Sun, Apr 21, 2019 - Page 3 News List

Ministry positive about US-Japan security meeting

Staff writer, with CNA

The Ministry of Foreign Affairs logo is pictured at the ministry in Taipei on Wednesday.

Photo: Lu Yi-hsuen, Taipei Times

The Ministry of Foreign Affairs yesterday said it would keep a close eye on the regional situation after the US and Japan agreed at a security meeting on Friday to oppose any unilateral action aimed at altering the “status quo” in the East China Sea.

In a statement, the ministry said that it was positive about the US-Japan Security Consultative Committee’s latest session in Washington, because the two countries had focused heavily on regional issues.

The ministry said it would continue to monitor developments in the region after Washington and Tokyo reaffirmed that Article 5 of the US-Japan Treaty of Mutual Co-operation and Security applies to the Diaoyutai Islands (釣魚台), a disputed group of islets in the East China Sea that are known as the Senkakus in Japan.

Article 5 stipulates that an armed assault on Japan or US troops based in Japan would trigger action by the US, which under the agreement must guarantee the safety of its ally.

The ministry said that as a responsible stakeholder in the Indo-Pacific region, Taiwan would work with like-minded countries to continue to serve as a driver of regional peace, stability and prosperity.

The US Department of Defense said on its Web site that the US-Japan alliance has become “the cornerstone of peace, security, and prosperity in the Indo-Pacific region and remains iron-clad amid an increasingly complex security environment.”

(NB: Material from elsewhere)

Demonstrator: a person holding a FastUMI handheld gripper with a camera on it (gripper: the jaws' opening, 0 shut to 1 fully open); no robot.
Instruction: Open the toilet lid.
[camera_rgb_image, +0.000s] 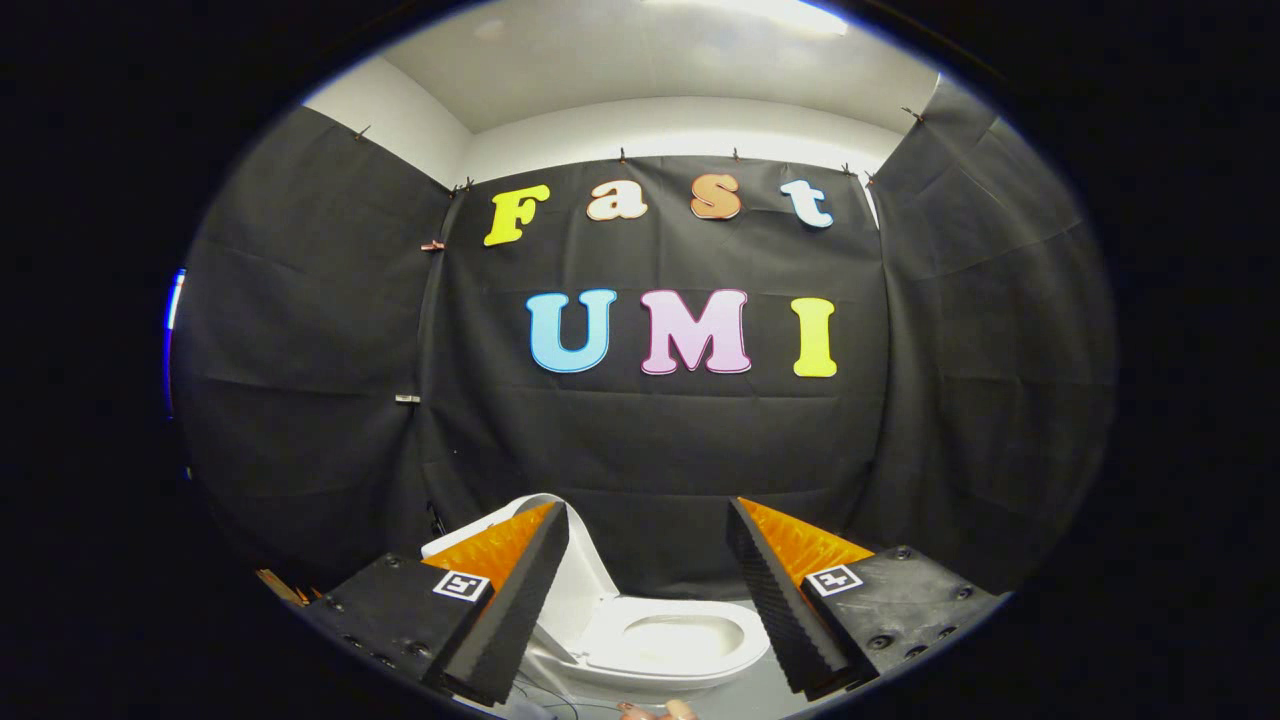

Officials from the US and Japan at the security meeting reportedly expressed their strong opposition to unilateral attempts to change the “status quo” in the South China Sea, which was perceived as a veiled criticism of Beijing’s efforts to build up its military clout in the disputed area.

The US and Japan also vowed that they would strengthen coordination efforts — both bilaterally and multilaterally — to promote a free and open Indo-Pacific region.

The Diaoyutais are administered and controlled by Japan, but also claimed by Taiwan and China. China often dispatches patrol boats to the waters near the Diaoyutais, which has raised alarms in Tokyo.